◆ Task item:
The answer must be every line from the listing that holds the string "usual".
◇ ◇ ◇ ◇ ◇ ◇ ◇
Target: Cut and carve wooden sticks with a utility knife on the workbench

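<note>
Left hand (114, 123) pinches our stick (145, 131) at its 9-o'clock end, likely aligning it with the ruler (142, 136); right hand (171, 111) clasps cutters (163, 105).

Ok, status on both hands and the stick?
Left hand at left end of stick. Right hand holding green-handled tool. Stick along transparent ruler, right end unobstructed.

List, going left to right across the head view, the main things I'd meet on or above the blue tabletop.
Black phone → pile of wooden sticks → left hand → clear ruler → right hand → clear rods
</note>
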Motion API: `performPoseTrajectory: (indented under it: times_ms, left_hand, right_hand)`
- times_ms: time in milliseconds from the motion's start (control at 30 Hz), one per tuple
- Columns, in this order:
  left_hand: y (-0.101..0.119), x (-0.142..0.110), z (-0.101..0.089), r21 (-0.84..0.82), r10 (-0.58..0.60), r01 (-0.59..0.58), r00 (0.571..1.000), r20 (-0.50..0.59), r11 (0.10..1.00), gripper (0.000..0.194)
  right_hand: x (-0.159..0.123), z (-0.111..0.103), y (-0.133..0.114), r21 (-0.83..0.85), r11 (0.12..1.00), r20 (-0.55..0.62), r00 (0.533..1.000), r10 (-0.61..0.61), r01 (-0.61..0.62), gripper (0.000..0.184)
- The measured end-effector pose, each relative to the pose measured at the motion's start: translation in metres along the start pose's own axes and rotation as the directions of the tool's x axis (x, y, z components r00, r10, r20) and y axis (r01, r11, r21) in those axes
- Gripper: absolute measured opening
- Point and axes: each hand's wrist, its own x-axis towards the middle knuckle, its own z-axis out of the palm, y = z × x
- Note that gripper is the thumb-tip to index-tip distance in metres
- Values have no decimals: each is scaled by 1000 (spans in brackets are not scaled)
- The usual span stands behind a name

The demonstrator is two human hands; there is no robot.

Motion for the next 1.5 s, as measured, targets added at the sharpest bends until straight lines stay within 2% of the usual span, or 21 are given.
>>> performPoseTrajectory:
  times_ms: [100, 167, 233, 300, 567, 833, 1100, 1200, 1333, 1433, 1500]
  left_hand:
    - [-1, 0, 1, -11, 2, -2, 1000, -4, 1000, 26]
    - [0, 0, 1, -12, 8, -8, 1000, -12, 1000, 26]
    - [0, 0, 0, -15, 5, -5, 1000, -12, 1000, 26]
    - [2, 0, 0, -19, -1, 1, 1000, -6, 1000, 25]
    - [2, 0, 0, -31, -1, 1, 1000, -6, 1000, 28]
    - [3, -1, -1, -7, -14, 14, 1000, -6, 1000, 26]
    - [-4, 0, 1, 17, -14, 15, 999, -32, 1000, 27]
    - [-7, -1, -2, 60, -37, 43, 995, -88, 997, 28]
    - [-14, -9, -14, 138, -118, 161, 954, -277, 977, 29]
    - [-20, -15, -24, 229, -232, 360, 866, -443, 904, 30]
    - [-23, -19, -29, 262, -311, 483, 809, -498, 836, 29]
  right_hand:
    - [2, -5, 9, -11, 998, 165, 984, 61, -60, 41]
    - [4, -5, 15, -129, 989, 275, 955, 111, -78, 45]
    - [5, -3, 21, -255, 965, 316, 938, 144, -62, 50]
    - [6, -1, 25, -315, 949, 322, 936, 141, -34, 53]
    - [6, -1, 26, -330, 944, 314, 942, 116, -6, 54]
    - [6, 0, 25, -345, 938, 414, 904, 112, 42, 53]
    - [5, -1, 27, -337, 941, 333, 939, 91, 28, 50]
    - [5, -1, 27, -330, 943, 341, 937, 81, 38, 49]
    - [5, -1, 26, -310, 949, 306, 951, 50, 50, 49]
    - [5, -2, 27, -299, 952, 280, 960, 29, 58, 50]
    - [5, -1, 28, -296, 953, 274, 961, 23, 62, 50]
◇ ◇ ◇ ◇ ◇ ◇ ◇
◆ Result of the task:
- The usual span stands behind a name
Motion for the next 1.5 s, as measured, targets added at the sharpest bends until straight lines stay within 2% of the usual span, or 21 are given.

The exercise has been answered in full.